The regulatory and supervision entities are the National Monetary Council (CMN), that oversees the financial system as a whole; the Central Bank (BACEN) that carries out traditional central banking functions and implements CMN policies; the Private Insurance Regulator (SUSEP), that is responsible for the supervision of the insurance industry; the Complementary Pensions Department (SCP) that is responsible for the supervision of the complementary pension industry; and the Securities Commission (CVM), that is responsible for the supervision of the capital markets and the asset-management industry.
The entities that operate in the financial market can be controlled either by government or by private institutions.
The main government institutions are the National Bank for Economic and Social Development (BNDES), that implements the government’s investment policy by granting loans and supervising government financing plans. It is also responsible for managing the National Privatization Program; Bank of Brazil, a mixed-capital federal company, this is the government’s financial agency and handles all federal receipts and payments. It is also a commercial and agricultural bank; and Federal Savings and Loans Association (CEF): A savings and mortgage bank, which also administers the Employee Severance Indemnity Fund (FGTS), PIS/PASEP (Social Integration Taxes) and the national lotteries.
The Brazilian banking sector is strong, diversified and adequately capitalized.

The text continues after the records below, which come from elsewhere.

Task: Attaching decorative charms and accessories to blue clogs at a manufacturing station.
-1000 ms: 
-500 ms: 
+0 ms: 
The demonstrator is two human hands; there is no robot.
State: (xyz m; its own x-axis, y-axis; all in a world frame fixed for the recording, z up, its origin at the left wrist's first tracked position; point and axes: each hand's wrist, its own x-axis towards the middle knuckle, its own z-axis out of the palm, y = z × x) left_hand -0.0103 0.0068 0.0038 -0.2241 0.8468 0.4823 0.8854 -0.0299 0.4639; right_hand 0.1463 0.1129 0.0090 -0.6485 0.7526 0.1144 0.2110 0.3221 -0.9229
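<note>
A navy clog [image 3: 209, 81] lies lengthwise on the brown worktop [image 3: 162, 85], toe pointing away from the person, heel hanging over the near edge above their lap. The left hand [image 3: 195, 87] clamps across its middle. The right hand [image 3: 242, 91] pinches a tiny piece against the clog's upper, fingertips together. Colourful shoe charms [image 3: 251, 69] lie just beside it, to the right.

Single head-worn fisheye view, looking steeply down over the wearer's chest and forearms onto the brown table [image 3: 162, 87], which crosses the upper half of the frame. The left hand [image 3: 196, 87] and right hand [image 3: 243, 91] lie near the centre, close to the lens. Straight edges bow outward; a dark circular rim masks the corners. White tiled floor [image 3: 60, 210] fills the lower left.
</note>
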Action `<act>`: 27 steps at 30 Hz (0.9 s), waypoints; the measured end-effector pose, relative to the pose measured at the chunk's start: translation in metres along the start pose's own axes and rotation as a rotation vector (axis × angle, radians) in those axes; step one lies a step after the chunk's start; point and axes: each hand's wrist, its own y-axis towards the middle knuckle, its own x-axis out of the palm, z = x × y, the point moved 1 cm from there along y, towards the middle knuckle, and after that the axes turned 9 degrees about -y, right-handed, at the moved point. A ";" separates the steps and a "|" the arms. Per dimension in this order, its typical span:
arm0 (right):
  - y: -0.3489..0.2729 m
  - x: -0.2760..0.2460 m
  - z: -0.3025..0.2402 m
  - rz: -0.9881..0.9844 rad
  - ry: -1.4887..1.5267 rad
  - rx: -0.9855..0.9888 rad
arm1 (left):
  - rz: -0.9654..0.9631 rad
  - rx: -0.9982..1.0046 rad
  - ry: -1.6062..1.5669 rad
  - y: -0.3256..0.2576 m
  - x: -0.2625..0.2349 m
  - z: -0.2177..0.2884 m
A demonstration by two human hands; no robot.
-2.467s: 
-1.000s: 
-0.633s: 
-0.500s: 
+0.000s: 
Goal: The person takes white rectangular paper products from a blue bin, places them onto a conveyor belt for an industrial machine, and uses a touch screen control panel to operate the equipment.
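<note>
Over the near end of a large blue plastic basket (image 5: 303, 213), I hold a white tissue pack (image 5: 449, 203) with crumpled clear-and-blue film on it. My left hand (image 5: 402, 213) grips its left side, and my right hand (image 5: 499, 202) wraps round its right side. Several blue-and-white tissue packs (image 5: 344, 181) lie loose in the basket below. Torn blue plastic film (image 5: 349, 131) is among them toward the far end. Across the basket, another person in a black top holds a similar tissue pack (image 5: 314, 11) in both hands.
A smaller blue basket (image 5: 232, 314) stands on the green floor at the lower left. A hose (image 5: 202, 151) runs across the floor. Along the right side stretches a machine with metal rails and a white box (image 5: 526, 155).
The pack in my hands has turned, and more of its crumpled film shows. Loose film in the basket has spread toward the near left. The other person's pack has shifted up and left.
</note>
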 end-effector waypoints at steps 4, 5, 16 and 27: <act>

Its high levels of capitalization and modern corporate governance have allowed it to deal proficiently with the recent global credit crunch.
In addition to granting loans, commercial banks provide a wide range of financial services, such as accepting deposits, paying cheques, issuing letters of credit, dealing in foreign exchange, cash and asset management services, electronic transfers of funds, investment banking services and investment management.
Not only local players have being acting inside Brazil, but foreign banks have played an important credit role in lending to local companies. However, since the 1988 constitution, special authorization must be obtained for the installation of new foreign controlled banks and for any increase in existing foreign capital interests.
There are also various types of non-depository financial institutions in Brazil. Lease finance, funding saving, loans and factoring are readily available. Investment institutions other than investment banks include insurance companies, pension funds and investment and mutual funds. Under recent legislation, Brazilian investment funds are now allowed to invest in overseas investment funds.
Brazilian's stock market is another highlight, because it has increasingly developed from the year 2000 onwards, and regional stock exchanges had to transfer their stocks to the Brazilian Mercantile & Futures Exchange (BM&F) and to the São Paulo Stock Exchange (Bovespa). In 2008 these two entities merged, creating BOVESPA S.A., one of the largest exchanges in the world in terms of market value: the second largest in the Americas, and the leading exchange in Latin America.
One last interesting form of local financing is the program that offers low-cost financing smalland medium-sized businesses, export financing and rural credit.
Finally, there are generally no restrictions on the access of foreign-controlled companies to local private-sector financing in Brazil and on their ability to invest in government securities and in listed companies. A foreign investor has access to the Brazilian securities market through registered Brazilian investment funds.